● DESCRIPTION OF THE TASK
From the listing below, reproduce word for word the part that opens with the line containing "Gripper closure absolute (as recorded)" and closes with the line containing "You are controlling"; reproduce nothing else.

#####

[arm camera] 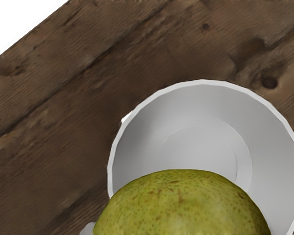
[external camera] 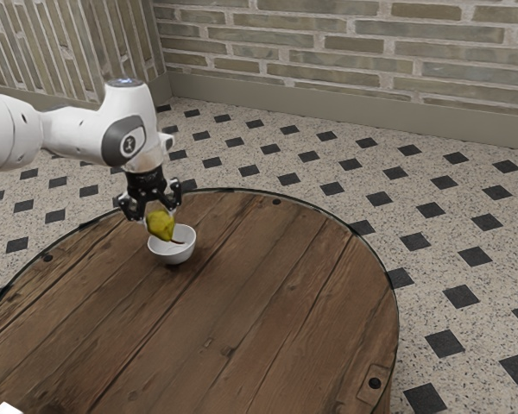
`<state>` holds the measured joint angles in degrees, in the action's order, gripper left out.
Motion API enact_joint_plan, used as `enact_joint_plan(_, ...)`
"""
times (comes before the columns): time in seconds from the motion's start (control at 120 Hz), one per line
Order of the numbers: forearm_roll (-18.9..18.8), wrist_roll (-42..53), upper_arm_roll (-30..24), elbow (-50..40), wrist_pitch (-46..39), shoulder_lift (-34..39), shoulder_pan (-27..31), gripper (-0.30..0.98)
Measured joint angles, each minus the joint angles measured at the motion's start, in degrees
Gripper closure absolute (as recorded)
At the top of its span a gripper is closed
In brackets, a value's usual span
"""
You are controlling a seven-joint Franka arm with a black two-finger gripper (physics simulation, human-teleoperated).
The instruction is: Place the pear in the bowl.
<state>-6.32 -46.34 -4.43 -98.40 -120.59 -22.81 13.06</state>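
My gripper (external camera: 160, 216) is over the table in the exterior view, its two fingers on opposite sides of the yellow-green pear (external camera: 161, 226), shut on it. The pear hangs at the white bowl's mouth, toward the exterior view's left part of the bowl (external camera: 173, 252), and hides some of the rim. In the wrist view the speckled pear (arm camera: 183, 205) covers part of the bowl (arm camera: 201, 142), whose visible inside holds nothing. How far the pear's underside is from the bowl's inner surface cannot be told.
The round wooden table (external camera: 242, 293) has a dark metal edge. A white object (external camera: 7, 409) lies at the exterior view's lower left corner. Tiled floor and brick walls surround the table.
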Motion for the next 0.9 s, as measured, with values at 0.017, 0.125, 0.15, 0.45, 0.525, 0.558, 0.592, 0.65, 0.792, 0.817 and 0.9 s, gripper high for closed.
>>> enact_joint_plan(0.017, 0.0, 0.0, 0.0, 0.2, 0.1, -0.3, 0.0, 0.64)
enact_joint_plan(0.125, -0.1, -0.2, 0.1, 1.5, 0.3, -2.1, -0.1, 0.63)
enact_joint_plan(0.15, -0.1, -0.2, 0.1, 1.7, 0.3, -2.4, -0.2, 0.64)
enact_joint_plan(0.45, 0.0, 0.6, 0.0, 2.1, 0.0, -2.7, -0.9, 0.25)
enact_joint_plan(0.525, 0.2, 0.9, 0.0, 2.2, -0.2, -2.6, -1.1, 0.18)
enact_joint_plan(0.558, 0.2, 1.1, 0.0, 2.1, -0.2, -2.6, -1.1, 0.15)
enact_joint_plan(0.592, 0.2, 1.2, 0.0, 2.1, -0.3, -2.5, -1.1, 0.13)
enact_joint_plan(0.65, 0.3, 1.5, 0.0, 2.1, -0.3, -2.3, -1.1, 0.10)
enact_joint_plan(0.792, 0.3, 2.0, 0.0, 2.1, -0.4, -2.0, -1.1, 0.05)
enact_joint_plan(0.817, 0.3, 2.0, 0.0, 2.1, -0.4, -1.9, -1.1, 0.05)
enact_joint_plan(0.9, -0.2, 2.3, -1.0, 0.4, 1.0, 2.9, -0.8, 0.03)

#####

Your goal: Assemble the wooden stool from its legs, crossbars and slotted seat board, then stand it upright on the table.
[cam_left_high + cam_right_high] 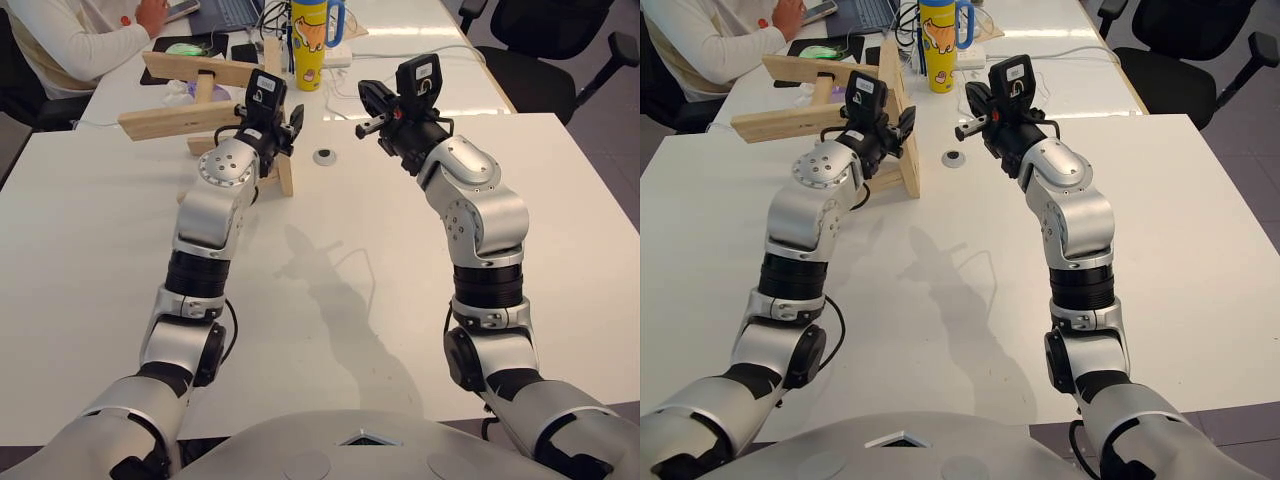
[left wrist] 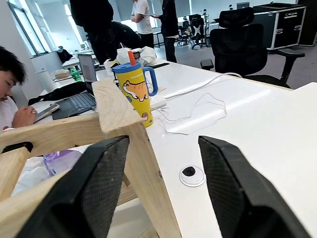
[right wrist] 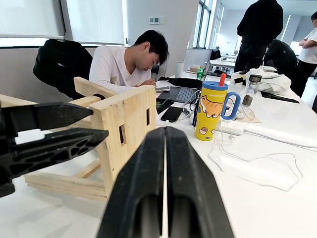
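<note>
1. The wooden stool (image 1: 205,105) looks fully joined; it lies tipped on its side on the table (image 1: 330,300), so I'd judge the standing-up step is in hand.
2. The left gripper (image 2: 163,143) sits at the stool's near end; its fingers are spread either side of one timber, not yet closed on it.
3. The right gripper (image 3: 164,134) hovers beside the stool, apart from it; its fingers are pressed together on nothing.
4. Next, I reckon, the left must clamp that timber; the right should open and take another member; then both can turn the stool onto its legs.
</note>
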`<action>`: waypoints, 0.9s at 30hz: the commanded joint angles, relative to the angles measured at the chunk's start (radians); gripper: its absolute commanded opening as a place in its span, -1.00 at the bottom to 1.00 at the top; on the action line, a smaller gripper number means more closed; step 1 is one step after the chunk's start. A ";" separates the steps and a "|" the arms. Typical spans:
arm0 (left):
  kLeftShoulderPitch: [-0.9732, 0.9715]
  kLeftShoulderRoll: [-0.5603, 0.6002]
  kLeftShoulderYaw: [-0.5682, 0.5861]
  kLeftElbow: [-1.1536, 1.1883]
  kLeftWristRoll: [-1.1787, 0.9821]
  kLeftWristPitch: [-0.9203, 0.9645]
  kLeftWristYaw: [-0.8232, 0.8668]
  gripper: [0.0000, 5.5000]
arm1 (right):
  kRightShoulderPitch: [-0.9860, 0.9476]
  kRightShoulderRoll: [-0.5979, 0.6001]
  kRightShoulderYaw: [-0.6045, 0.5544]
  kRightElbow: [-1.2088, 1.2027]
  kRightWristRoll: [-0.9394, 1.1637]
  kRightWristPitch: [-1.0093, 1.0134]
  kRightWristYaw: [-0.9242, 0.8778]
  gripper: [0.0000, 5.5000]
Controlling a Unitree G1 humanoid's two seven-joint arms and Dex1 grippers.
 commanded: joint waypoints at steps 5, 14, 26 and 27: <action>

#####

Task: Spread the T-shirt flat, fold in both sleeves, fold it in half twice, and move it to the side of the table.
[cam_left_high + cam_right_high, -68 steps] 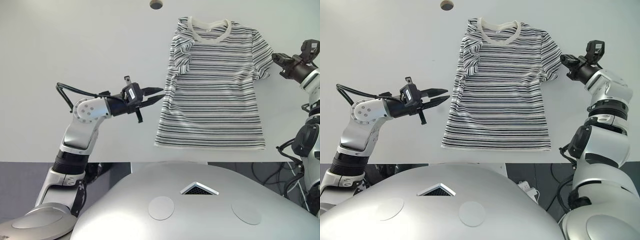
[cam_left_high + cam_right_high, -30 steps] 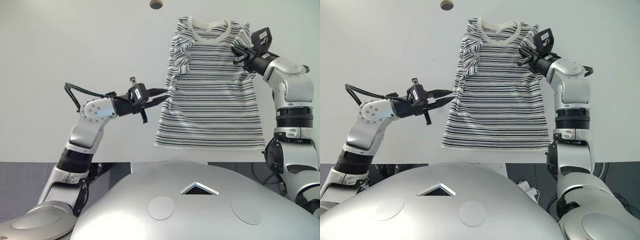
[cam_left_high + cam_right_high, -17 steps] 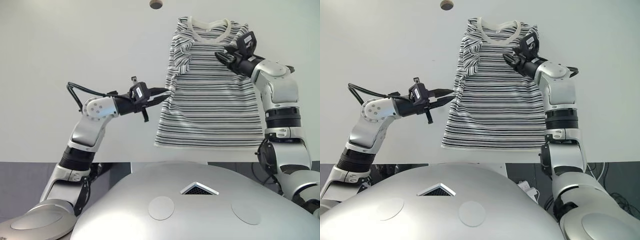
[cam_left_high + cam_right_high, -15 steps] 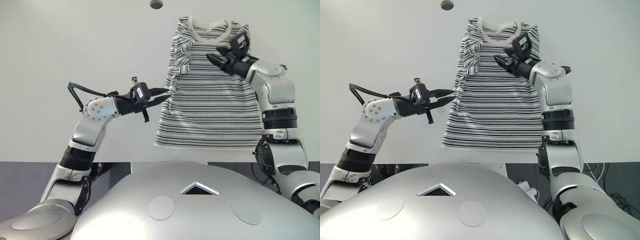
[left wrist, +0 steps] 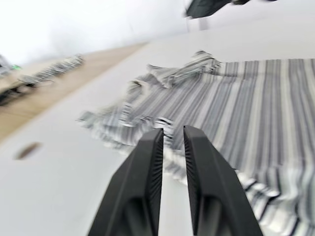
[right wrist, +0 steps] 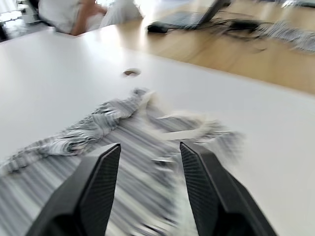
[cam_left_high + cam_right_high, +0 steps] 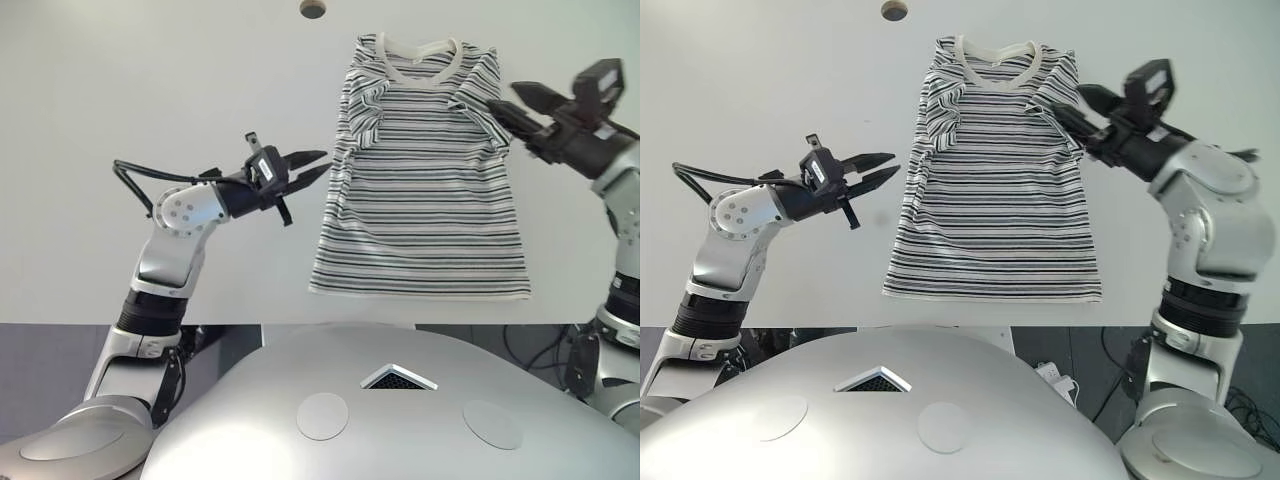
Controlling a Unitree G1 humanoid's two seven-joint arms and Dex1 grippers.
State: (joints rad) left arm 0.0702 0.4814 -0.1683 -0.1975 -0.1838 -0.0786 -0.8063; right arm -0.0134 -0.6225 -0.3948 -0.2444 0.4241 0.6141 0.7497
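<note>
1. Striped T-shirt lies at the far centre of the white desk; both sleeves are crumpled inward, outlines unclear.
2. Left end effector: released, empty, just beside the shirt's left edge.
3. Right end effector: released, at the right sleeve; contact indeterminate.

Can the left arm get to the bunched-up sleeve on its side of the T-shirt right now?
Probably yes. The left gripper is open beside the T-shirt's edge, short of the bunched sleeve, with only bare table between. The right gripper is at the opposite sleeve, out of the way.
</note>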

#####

● ANSWER AREA
Gripper closure absolute (as recorded)
At the top of its span a gripper is closed
In brackets, a value's usual span
"""
You are controlling a seven-joint Franka arm with a black two-finger gripper (physics simulation, human-teleoperated).

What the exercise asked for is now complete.